Human Reliability

CodeBook Lab can validate multiple human coder CSVs, calculate inter-coder reliability, surface disagreements, and build a consensus ground-truth.csv.

Calculate Reliability

from codebook_lab import calculate_human_reliability

coder_csvs = {
    "coder1": "annotations/coder1.csv",
    "coder2": "annotations/coder2.csv",
    "coder3": "annotations/coder3.csv",
}

reliability = calculate_human_reliability(
    codebook_path="codebook.json",
    coder_csvs=coder_csvs,
    output_dir="outputs/human_reliability",
)

print(reliability.summary_text)

Outputs include:

  • validation_issues.csv
  • pairwise_icr.csv
  • multirater_icr.csv
  • disagreements.csv
  • summary.md

Each coder CSV must contain a stable item identifier column. The default is sample_id; pass id_column="..." if your data uses a different identifier.

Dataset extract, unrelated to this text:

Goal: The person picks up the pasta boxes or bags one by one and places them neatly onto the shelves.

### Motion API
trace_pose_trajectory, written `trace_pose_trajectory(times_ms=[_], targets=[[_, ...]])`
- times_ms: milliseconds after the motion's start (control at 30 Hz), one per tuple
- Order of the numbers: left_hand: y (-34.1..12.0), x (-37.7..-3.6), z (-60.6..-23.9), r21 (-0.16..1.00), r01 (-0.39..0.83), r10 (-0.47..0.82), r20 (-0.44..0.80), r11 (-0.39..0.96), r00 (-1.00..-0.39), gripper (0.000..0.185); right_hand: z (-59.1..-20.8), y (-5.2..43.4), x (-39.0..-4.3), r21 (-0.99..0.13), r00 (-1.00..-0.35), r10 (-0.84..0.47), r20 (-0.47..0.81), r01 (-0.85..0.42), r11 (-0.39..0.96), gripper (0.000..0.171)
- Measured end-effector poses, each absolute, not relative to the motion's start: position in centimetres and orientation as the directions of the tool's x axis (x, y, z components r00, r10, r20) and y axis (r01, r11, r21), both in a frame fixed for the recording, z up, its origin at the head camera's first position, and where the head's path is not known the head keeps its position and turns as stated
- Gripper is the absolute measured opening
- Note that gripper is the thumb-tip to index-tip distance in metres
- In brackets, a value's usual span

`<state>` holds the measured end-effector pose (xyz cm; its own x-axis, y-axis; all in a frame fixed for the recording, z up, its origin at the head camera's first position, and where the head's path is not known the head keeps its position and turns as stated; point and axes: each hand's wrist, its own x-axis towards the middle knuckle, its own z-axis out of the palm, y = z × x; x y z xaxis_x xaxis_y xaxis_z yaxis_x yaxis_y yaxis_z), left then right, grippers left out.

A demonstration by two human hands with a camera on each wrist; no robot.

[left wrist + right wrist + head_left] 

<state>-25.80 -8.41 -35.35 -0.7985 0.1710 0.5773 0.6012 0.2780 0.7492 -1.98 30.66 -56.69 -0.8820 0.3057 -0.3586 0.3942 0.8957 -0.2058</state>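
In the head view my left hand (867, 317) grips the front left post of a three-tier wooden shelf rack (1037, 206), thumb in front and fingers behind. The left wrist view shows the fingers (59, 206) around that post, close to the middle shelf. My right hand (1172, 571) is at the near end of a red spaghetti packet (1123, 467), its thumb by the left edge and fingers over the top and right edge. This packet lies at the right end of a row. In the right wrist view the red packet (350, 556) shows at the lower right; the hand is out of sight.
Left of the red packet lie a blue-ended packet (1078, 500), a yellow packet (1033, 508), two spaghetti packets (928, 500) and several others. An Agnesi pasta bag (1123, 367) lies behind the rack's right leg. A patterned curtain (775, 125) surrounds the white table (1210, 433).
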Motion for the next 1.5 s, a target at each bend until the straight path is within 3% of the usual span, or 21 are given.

Validation catches duplicate coder-item rows, missing assigned items, unexpected items, unexpected coder assignments, invalid labels, missing required fields, and filled child fields whose condition is not satisfied.

Assignments

By default, Lab infers coder assignments from the submitted files. To validate expected coverage, pass an assignment CSV.

Long format:

sample_id,coder_id
001,coder1
001,coder2
002,coder2
002,coder3

Wide format:

sample_id,ra_1,ra_2
001,coder1,coder2
002,coder2,coder3

Build Ground Truth

Use build_human_ground_truth() to create a consensus label file. Rows without a strict majority are written to an adjudication queue.

from codebook_lab import build_human_ground_truth

ground_truth = build_human_ground_truth(
    codebook_path="codebook.json",
    coder_csvs=coder_csvs,
    output_dir="outputs/ground_truth",
)

Outputs include:

  • ground-truth.csv
  • adjudication_queue.csv
  • validation_issues.csv

Open adjudication_queue.csv in CodeBook Studio’s adjudication mode, fill unresolved blanks, export the completed queue, then rebuild:

resolved = build_human_ground_truth(
    codebook_path="codebook.json",
    coder_csvs=coder_csvs,
    adjudications_csv="adjudication_queue.csv",
    output_dir="outputs/ground_truth_resolved",
)